Un site d'étude à l'échelle du Haut-Rhône
Le projet INTERREG Bi O Rhône porte les objectifs à 4 retenues successives du Haut-Rhône suisse (Rhône genevois) et français.
Une approche multi-disciplinaire
L'évaluation du peuplement piscicole des retenues est réalisé grâce à deux méthodes innovantes et non-invasives
ADN environnemental
Les dernières avancées technologiques ont permis de mettre en place un outil alternatif pour inventorier la biodiversité, en utilisant les traces d’ADN laissées par les êtres vivants dans leur environnement (appelées « ADN environnemental » ou « ADNe »).
L’ADNe est constitué d’ADN intracellulaire provenant de cellules vivantes et d’ADN extracellulaire issu de cellules dont la structure a été dégradée. Il est caractérisé par un mélange complexe d’ADN nucléaire, mitochondrial ou chloroplastique provenant de différents organismes. Il peut être extrait à partir d’échantillons environnementaux tels que le sol, l’eau ou l’air, sans avoir besoin d’isoler au préalable des individus cibles. L’ADNe metabarcoding (ou approche multispécifique) permet d’inventorier l’ensemble
des espèces d’un groupe taxonomique cible (par exemple, bactéries, vertébrés, poissons, etc…) sans connaissance a priori de leur présence dans l’habitat étudié et peut être considéré de ce fait comme un outil de veille environnementale performant, notamment dans les milieux aquatiques.

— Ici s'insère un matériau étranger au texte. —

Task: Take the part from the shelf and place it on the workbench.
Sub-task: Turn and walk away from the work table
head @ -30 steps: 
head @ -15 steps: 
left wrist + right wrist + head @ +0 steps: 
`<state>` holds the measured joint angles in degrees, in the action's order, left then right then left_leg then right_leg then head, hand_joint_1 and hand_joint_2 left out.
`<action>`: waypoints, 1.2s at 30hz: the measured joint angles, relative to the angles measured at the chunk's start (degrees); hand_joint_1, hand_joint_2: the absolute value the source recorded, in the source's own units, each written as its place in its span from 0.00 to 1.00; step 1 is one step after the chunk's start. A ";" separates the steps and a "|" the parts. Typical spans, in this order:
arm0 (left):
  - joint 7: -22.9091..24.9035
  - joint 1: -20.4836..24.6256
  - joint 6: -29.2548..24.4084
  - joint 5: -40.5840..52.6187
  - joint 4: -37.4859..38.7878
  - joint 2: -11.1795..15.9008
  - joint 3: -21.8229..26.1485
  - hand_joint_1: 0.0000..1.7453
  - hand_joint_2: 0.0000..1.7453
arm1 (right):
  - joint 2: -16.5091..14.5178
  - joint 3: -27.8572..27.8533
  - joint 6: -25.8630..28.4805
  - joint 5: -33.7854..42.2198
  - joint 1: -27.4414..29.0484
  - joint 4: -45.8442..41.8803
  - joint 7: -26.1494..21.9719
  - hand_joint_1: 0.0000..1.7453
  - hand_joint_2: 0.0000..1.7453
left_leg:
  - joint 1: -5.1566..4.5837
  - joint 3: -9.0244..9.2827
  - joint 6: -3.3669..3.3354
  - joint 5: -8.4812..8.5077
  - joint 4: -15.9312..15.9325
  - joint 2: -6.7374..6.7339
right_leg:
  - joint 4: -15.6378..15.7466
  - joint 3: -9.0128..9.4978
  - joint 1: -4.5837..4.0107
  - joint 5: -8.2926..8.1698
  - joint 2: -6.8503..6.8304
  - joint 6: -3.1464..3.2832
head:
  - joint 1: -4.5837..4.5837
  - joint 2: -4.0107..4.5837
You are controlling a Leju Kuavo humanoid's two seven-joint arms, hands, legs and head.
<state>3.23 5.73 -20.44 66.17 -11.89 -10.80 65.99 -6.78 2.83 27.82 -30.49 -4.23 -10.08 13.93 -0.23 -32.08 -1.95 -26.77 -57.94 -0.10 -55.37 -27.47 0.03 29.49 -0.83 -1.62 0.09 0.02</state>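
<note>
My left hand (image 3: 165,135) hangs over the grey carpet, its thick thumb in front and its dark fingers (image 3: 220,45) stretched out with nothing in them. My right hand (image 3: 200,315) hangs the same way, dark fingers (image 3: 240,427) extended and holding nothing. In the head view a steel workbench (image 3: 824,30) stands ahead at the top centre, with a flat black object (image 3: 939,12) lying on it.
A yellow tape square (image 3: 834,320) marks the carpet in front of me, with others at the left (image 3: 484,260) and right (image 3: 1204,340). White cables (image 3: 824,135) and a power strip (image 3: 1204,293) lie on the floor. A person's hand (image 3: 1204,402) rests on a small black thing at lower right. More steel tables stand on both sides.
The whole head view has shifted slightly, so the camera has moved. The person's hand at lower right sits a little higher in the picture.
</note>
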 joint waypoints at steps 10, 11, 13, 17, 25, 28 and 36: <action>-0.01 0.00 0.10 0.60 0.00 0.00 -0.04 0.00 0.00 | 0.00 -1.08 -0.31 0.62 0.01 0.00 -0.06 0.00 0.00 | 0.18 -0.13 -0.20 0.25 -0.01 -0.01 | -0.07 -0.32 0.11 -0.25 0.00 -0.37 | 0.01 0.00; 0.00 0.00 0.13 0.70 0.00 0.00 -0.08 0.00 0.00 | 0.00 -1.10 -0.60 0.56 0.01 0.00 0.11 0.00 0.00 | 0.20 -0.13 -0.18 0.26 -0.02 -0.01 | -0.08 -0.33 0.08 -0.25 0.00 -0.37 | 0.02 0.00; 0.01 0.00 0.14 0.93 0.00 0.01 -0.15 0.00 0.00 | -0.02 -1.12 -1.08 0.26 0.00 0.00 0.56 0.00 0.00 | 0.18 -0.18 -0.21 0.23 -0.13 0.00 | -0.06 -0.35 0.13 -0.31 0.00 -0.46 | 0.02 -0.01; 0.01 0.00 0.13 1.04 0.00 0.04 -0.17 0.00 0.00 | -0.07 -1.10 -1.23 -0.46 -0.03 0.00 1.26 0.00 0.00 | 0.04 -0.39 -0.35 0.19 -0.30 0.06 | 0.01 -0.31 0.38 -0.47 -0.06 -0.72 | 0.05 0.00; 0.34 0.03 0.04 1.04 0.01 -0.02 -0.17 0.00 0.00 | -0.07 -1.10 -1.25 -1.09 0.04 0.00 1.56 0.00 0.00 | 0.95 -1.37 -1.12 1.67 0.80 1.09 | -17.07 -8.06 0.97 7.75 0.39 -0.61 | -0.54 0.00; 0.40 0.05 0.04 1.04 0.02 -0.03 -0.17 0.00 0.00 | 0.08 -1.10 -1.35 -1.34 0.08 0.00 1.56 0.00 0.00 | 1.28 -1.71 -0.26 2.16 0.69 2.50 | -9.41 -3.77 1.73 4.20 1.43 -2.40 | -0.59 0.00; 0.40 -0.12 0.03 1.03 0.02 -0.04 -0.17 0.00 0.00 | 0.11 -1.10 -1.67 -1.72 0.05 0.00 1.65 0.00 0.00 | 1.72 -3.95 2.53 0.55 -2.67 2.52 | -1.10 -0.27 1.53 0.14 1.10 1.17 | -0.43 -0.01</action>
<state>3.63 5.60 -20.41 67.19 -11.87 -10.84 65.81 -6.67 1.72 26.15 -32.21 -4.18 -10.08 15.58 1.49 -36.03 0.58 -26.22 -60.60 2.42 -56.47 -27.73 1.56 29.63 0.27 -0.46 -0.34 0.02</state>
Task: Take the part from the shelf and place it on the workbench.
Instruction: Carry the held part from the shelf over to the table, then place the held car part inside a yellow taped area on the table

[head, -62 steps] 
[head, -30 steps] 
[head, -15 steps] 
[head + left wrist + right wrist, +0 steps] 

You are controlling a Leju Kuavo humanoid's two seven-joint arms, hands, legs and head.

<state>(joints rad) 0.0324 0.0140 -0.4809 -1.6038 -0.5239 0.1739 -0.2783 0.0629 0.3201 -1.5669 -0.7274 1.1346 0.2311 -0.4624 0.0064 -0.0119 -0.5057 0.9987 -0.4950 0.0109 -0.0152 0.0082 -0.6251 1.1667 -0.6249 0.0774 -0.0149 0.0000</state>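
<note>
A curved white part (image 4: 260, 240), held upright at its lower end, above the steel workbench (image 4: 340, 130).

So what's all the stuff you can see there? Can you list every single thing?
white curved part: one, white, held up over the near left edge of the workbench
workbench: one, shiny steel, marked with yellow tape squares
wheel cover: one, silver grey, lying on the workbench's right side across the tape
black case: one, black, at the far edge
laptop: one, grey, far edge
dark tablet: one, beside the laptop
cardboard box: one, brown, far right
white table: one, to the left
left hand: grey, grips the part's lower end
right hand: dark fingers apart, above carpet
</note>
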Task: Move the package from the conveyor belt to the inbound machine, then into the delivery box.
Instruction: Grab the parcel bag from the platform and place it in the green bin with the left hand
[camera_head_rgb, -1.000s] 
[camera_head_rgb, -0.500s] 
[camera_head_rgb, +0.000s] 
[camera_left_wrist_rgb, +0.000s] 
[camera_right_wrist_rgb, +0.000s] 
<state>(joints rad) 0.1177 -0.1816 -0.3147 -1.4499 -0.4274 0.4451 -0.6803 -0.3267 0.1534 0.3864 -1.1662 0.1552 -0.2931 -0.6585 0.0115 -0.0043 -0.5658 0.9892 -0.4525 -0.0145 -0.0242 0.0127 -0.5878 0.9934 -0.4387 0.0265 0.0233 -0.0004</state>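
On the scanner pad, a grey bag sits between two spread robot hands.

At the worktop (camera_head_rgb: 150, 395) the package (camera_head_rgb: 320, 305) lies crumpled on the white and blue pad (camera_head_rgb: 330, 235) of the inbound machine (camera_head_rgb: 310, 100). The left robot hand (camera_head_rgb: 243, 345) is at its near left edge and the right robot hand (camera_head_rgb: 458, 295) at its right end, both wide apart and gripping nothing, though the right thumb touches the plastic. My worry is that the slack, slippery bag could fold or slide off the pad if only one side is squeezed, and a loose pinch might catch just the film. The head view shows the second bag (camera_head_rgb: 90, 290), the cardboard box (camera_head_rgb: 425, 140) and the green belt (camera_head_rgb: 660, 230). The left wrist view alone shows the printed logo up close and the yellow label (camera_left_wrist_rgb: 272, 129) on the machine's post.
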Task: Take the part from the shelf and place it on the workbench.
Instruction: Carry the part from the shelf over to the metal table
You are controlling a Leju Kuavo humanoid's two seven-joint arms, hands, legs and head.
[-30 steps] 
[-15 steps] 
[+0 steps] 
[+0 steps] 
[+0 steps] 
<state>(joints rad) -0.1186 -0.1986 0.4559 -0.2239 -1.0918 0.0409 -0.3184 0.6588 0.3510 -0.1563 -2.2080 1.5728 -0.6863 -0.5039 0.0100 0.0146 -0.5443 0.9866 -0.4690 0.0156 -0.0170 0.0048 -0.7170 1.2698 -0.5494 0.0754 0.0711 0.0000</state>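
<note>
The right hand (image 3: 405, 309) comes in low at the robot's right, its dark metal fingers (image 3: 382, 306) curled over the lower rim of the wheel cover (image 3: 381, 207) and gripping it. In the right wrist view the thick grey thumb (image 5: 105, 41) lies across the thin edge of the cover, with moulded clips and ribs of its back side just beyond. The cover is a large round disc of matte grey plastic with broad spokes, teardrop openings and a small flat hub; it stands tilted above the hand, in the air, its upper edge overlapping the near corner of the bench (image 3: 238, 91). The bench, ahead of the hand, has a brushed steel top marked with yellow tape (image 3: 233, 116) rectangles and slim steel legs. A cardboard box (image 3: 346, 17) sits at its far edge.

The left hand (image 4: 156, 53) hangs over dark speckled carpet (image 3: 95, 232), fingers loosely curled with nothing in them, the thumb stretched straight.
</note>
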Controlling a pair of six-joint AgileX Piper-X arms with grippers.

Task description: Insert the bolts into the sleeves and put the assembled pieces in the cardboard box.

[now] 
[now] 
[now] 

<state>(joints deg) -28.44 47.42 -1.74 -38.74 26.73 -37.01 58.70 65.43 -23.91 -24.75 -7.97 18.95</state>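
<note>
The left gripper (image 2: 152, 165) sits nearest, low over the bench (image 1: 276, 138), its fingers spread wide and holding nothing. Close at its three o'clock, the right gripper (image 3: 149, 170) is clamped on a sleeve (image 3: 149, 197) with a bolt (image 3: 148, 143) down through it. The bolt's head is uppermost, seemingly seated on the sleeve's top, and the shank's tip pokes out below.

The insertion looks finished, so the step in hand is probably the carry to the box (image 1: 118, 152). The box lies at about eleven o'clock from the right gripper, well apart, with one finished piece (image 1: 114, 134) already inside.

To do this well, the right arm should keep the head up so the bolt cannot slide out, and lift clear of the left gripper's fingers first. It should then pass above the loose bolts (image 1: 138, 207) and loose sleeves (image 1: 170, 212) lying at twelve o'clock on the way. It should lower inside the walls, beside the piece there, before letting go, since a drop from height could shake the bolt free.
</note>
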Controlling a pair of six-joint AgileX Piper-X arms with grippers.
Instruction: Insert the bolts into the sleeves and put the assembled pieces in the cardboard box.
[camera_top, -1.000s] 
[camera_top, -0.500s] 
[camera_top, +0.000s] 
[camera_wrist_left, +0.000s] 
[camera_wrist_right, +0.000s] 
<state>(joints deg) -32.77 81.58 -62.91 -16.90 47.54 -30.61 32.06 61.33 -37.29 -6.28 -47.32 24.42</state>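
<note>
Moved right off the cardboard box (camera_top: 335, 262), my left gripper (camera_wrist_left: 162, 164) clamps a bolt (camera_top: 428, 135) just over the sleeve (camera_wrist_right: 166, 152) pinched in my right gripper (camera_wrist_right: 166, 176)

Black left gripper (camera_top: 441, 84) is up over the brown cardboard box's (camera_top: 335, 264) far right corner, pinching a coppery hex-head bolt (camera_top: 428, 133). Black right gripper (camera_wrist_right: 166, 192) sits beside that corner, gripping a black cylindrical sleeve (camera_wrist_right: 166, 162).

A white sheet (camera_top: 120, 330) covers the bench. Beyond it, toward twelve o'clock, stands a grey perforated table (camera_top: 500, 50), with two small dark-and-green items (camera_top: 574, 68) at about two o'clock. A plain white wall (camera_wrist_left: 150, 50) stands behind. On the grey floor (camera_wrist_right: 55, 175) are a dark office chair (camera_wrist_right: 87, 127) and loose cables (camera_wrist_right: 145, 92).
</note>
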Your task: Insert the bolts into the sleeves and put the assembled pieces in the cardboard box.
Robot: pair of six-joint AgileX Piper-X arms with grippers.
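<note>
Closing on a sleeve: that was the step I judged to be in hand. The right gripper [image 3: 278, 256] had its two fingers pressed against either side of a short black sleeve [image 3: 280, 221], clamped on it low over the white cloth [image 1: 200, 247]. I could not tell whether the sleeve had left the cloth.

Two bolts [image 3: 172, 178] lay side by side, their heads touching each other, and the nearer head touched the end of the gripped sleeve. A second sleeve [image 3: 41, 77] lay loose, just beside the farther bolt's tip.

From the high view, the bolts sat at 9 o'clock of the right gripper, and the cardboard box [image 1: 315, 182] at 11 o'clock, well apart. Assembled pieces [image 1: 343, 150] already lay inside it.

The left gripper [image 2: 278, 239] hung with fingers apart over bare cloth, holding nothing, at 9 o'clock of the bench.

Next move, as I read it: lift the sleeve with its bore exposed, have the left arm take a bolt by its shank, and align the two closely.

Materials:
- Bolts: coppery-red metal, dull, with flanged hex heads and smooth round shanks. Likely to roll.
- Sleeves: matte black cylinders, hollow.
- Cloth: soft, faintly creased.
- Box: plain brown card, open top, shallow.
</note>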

Comme toute technique d’inventaire de la biodiversité, l’approche ADNe metabarcoding présente cependant certaines limites vis-à-vis de la taille, des stades de développement, du sexe des organismes. Ces informations ne sont pas majeures vis-à-vis de l’objectif initial. Cette approche d’inventaire des espèces des milieux aquatiques est particulièrement bien adaptée aux poissons et peut être qualifiée de méthode d’échantillonnage non intrusif. Au stade de développement actuel, elle permet une bonne approche qualitative (espèces présentes) mais ne permet pas de quantification.

Echosondage
La méthode d’échosondage, tout comme le sonar, repose sur l’émission et la réception d’ondes sonores par un transducteur (Fig.1, gauche). Ces ondes sont envoyées soit verticalement vers le fond du lit, soit horizontalement. Lorsque ces ondes rencontrent un objet suffisamment gros, une partie de l’énergie est renvoyée vers le transducteur, qui la transmet au sondeur auquel il est couplé afin que cette information soit traitée. Les données recueillies sont transcrites sous forme d’un échogramme (Fig.1, droite), qui est la représentation bidimensionnelle de l’ensemble des objets ayant renvoyé un signal. L’échogramme doit ensuite être « traité », c’est-à-dire qu’il doit être méticuleusement vérifié et « nettoyé » par un opérateur afin de ne conserver que l’information réellement utilisable (suppression des échos parasites tels que débris végétaux, bulles d’air, déchets flottants,…).
Chaque campagne consistera en un suivi nocturne, réalisé dans le sens aval-amont selon une même trajectoire en « zig-zag » préalablement définie et pilotée par GPS. Les estimations de biomasse, répartition spatiale et classes de taille seront extraites des données obtenues grâce à deux échosondeurs SIMRAD, l’un en position verticale (détection des poissons dans toute la colonne d’eau sous le bateau jusqu’au fond), et l’autre en position horizontale permettant d’estimer le nombre d’échos, ainsi que leur taille, présents dans la couche de surface de 2 mètres (zone « aveugle » sur le sondeur vertical).
L’utilisation d’un échosondeur horizontal constitue une nouveauté par rapport aux études de 2012 et 2013 réalisées sur les 2 retenues suisses, et permettra d’accroitre la précision sur les estimations de biomasses, répartition spatiale, et classes de taille.
Les campagnes d’hydroacoustique seront réalisées après la tombée de la nuit, ce qui permet d’obtenir de meilleures estimations du fait que les poissons ont tendance à s’éloigner du substrat au crépuscule, et les bancs à se désagréger. Ainsi, les individus sont distribués de manière plus homogène dans la colonne d’eau (Kubecka et Duncan, 1998; Drastίk et al., 2009).
Par son évaluation plus quantitative de la biomasse piscicole, elle est donc complémentaire aux prospections par ADN environnmental.